§ DATASET EXTRACT:
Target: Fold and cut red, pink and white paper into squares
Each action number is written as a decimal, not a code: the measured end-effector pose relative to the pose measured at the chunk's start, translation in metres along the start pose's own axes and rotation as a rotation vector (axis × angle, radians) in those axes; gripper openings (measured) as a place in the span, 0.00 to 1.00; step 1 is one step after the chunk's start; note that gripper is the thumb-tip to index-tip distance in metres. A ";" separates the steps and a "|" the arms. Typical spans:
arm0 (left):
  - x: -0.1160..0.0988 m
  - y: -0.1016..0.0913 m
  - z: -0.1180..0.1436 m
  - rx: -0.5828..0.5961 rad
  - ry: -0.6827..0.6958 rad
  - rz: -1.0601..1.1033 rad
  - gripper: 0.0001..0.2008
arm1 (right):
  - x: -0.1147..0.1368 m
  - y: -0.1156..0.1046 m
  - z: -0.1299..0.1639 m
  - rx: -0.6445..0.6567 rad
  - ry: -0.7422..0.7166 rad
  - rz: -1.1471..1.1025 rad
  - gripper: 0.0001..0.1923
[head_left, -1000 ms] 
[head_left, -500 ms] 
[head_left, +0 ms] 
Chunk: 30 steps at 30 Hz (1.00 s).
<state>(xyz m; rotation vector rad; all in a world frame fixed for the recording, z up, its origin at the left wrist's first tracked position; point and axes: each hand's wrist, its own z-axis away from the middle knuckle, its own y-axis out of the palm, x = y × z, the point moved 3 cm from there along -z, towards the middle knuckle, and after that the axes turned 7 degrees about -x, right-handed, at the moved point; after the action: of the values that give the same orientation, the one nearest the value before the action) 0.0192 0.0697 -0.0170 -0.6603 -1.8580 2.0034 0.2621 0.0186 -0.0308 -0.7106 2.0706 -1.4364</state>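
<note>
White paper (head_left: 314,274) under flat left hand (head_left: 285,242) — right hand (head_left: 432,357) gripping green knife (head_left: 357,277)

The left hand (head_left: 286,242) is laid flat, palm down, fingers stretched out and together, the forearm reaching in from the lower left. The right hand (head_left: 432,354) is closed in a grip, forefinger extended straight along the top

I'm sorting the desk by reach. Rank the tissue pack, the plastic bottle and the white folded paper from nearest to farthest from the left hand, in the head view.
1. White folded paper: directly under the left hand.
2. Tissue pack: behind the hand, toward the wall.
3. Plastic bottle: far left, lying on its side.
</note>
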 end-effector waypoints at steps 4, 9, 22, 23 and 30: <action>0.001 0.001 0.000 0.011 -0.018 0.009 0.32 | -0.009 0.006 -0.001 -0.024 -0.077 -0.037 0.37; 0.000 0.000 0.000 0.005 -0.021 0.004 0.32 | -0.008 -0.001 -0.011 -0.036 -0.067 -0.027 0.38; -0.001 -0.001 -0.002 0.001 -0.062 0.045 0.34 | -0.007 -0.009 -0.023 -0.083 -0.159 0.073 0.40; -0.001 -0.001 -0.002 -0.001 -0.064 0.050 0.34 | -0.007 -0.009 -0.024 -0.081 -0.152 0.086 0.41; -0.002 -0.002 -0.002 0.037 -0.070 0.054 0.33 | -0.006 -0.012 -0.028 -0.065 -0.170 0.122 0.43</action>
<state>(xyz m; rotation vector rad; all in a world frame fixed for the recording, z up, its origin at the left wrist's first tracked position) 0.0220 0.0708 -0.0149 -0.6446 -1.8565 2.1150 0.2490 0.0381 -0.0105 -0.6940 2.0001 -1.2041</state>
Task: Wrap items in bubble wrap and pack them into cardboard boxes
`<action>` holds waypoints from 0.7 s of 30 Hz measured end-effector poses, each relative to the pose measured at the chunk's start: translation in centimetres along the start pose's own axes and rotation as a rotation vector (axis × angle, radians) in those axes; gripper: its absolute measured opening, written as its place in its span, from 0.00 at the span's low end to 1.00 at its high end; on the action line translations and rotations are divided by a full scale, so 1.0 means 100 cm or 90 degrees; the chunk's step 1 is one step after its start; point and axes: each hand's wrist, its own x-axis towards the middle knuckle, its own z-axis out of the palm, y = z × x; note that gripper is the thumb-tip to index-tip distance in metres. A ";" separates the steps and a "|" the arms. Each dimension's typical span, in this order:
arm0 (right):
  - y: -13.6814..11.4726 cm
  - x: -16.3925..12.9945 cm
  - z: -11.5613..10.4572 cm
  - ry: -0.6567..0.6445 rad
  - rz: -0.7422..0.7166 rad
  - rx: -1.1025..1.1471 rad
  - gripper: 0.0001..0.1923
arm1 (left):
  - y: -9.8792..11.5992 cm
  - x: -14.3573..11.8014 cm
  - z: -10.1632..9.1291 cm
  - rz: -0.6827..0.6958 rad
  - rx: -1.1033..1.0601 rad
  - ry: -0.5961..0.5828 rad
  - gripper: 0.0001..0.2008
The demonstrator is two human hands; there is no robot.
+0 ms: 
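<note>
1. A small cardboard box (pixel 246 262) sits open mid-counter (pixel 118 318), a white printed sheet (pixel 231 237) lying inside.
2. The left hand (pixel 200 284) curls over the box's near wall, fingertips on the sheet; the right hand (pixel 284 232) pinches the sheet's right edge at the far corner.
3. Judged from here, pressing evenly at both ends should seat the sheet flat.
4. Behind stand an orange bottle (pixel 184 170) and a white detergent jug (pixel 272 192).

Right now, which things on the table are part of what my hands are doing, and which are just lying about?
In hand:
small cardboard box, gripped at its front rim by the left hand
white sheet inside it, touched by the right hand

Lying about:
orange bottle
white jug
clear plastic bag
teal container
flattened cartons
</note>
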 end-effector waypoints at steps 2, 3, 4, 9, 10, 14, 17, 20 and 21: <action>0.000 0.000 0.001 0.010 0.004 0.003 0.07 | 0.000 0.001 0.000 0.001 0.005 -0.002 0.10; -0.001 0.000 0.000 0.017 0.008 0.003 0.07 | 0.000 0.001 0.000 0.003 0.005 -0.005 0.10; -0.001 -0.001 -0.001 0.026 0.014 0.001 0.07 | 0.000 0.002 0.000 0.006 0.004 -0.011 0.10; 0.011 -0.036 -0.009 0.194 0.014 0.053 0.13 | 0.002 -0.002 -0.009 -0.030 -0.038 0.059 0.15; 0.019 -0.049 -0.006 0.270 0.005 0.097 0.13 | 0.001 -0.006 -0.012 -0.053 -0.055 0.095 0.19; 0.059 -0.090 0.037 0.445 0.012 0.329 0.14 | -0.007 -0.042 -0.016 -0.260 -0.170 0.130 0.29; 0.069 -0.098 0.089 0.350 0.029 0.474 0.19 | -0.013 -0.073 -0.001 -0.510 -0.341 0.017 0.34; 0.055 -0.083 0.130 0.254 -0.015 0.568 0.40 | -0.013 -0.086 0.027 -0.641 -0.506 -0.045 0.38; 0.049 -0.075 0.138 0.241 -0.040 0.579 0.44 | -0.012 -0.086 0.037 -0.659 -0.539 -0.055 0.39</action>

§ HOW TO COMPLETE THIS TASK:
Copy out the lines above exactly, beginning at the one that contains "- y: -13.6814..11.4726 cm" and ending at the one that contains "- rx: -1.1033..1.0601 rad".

§ ANSWER TO THIS TASK:
  - y: -13.6814..11.4726 cm
  - x: -16.3925..12.9945 cm
  - z: -11.5613..10.4572 cm
  - ry: -0.6567..0.6445 rad
  - rz: -0.7422..0.7166 rad
  - rx: -1.1025..1.1471 rad
  - gripper: 0.0001..0.1923
arm1 (left):
  - y: -9.8792..11.5992 cm
  - x: -14.3573..11.8014 cm
  - z: -10.1632..9.1291 cm
  - rz: -0.6827..0.6958 rad
  - rx: -1.1033..1.0601 rad

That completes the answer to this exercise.